What is needed:
In your reply, print every line of the listing exactly and omit all images.

───── Data segment

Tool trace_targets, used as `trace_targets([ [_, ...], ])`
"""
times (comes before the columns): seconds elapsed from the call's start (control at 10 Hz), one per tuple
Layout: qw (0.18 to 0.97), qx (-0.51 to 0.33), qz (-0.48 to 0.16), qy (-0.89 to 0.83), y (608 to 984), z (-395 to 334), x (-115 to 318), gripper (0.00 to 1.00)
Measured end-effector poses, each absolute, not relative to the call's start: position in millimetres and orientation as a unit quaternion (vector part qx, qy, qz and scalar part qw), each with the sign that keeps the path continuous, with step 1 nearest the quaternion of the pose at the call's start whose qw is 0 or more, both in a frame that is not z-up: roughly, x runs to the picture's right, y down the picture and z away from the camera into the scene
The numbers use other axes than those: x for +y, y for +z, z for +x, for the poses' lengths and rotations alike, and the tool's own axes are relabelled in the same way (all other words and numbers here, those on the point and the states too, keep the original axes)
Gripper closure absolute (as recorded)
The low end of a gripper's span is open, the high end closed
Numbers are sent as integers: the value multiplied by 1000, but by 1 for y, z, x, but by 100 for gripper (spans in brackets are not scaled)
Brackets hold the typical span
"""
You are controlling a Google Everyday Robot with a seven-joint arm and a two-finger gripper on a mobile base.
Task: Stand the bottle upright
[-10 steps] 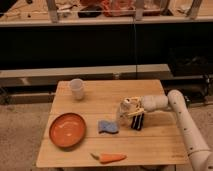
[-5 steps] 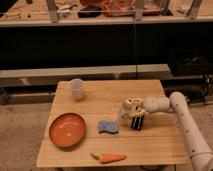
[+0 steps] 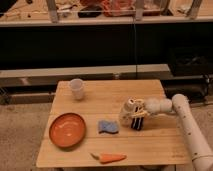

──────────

Exercise output:
Tool trace_targets, used as `trace_targets([ [_, ...], ])`
"""
times (comes before the columns): seconds elapsed from the call's start (control at 10 Hz), one per tuple
Layout: qw (0.18 to 0.97), qx (-0.51 to 0.33), qz (-0.48 to 0.16), qy (-0.89 to 0.83), y (608 to 984), z (-395 to 334), x (-115 to 318), gripper (0.00 to 1.00)
Measured end-effector poses, each absolute, not relative to the call's start: position in millimetres and orientation as a unit quaternion (vector part qx, qy, qz and scalar part qw), each with the sign that keeps the path continuous, with step 1 nearest the quaternion of the pose at the call's start whose qw is 0 or more, both in a frame that is not z-up: roughly, x runs to the picture's right, y down the picture and z away from the camera into the scene
The numbers use other axes than those: x for +y, y for +z, z for +x, for the poses' lengths and rotations alike, and the tool's own axes are relabelled in the same way (all other words and numbers here, those on the point and the states too, keep the original axes)
Gripper closure absolute (as recorded)
The low end of a gripper's span is open, the high end closed
Numbers are sent as integers: the value multiplied by 1000, but by 1 for y, z, x, but by 100 for gripper (spans in brackets are not scaled)
Brackets hold the typical span
"""
You are controlling a Google Everyday Robot with a seven-joint arm and a two-finger gripper on a mobile base.
Task: Stand the bottle upright
[-10 steps] 
[-5 steps] 
[+0 steps] 

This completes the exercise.